Submitted by rickeyre on
Great Britain's biggest ever single day of Olympic competition. Five golds, three silvers and two bronzes on Saturday: the men's coxless fours, the Finn class sailing, the men's individual pursuit, and (thanks to a successful appeal) the three-day event all came up winners... and lets not forget, of course, the ynglers. Shirley Robertson, Sarah Webb and Sarah Ayton did their country proud with a fine week of yngling, even if they sat out the final race.
Now, if the Greeks had any sense, they would withhold all the British medals until they handed the Elgin Marbles back.
As anticipated yesterday, Michael Phelps claimed his sixth and last gold medal on Saturday night without even jumping in the pool. Phelps swam the butterfly leg of the 4x100 medley relay heat on Friday. The USA replaced the entire quartet for the final, which they won ahead of Germany and Japan. Take a bow, Lenny Krayzelberg, Mark Gangloff, Neil Walker, and, of course, Das Phelpsmeister.
The Spoof has discovered the secret to Phelps' success.

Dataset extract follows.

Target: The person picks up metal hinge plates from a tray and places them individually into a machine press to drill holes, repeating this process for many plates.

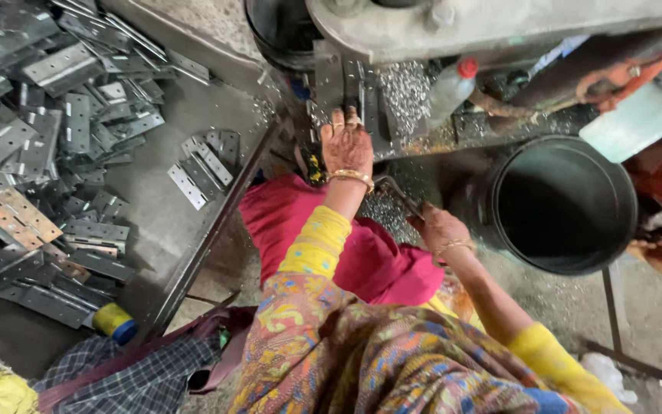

The swimming carnival is now over, 97 medals awarded in 32 events, USA claiming 12 gold and Australia seven. Inge de Bruijn and Pieter van den Hoogenband had a role of each of the Netherlands's seven medal-winning efforts in the pool. But I have two special tributes to make resulting from the week's swimming:
George Bovell won a bronze medal in the 200IM on Thursday to become Trinidad and Tobago's first ever Olympic swimming medallist. Here's just a sample of the Trinidad Express' coverage of Bovell's achievement.
The other tribute is to Zimbabwe's Kirsty Coventry, who singlehandedly quadrupled Zimbabwe's all-time medal count. She won gold in the 200 backstroke, silver in the 100 backstroke and bronze in the 200IM. These add to the gold medal won by the Zimbabwean women's hockey team in Moscow 1980 when they did what hardly any other team achieved, ie, they turned up.
Q: What do Kirsty Coventry, George Bovell and Mark Gangloff all have in common? A: They are all products of Auburn University in Alabama. As reported on the Athletic Department's website on Saturday:
The five swimming medals equal the Auburn record, matching the 1984 games (three gold, two bronze). It also ranked Auburn tied for sixth with Germany on the swimming nations list behind the United States (28), Australia (15), Japan (8), the Netherlands (7) and France (6).
Somebody at Auburn is still sore about the 1861-65 Civil War.
Coventry has been keeping an Olympic diary on the Auburn Athletics website.